_RECORDED INFORMATION_
::::::

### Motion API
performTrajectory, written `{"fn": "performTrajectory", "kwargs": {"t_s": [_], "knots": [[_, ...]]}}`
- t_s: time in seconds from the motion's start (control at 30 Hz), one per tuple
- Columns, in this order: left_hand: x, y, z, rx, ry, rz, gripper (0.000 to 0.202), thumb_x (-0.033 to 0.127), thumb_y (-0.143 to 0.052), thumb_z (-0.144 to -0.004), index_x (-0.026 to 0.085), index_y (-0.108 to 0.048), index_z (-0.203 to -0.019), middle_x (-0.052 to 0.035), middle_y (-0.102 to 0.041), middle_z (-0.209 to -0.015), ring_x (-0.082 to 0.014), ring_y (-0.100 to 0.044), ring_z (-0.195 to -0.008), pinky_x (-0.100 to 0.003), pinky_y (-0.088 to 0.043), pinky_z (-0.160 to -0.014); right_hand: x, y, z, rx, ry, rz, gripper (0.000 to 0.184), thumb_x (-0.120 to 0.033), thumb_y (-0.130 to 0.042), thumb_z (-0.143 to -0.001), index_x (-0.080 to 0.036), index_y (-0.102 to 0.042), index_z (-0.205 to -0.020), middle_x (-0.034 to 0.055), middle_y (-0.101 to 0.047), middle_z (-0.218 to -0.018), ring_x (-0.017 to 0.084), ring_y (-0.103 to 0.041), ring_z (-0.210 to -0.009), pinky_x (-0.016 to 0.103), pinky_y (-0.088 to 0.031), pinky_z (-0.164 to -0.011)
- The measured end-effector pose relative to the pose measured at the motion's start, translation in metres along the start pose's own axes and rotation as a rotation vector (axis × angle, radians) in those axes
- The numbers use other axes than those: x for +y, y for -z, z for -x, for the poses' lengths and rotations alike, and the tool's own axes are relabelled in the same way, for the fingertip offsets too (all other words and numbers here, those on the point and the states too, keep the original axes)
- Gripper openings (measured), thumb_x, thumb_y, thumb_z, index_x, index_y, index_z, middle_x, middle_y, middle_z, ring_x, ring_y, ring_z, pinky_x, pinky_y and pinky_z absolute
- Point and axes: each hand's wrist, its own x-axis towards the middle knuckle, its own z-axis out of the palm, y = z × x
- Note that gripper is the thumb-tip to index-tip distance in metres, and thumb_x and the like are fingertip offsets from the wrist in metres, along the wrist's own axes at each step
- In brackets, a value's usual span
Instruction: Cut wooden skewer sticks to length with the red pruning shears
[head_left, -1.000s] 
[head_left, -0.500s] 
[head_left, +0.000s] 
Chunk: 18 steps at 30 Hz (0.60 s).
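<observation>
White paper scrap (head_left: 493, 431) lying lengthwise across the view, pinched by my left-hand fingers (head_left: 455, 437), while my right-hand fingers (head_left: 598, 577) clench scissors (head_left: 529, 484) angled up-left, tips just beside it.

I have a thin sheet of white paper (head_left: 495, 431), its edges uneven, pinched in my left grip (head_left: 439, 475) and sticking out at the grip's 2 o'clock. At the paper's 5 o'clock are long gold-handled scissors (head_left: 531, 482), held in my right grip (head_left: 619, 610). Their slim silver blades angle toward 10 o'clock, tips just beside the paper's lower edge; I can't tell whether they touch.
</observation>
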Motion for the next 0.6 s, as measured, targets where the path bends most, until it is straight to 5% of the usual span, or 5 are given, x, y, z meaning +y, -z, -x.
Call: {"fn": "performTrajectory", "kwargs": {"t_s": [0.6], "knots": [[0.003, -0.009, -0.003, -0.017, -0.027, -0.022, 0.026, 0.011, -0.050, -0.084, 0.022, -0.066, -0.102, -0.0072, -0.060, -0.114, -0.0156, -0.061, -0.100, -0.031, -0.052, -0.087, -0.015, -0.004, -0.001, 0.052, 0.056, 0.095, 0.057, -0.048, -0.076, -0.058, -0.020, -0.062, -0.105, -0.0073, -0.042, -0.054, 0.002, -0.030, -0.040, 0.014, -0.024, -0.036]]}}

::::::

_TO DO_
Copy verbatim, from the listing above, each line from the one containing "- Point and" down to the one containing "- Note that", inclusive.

_FINISHED EXERCISE_
- Point and axes: each hand's wrist, its own x-axis towards the middle knuckle, its own z-axis out of the palm, y = z × x
- Note that gripper is the thumb-tip to index-tip distance in metres, and thumb_x and the like are fingertip offsets from the wrist in metres, along the wrist's own axes at each step

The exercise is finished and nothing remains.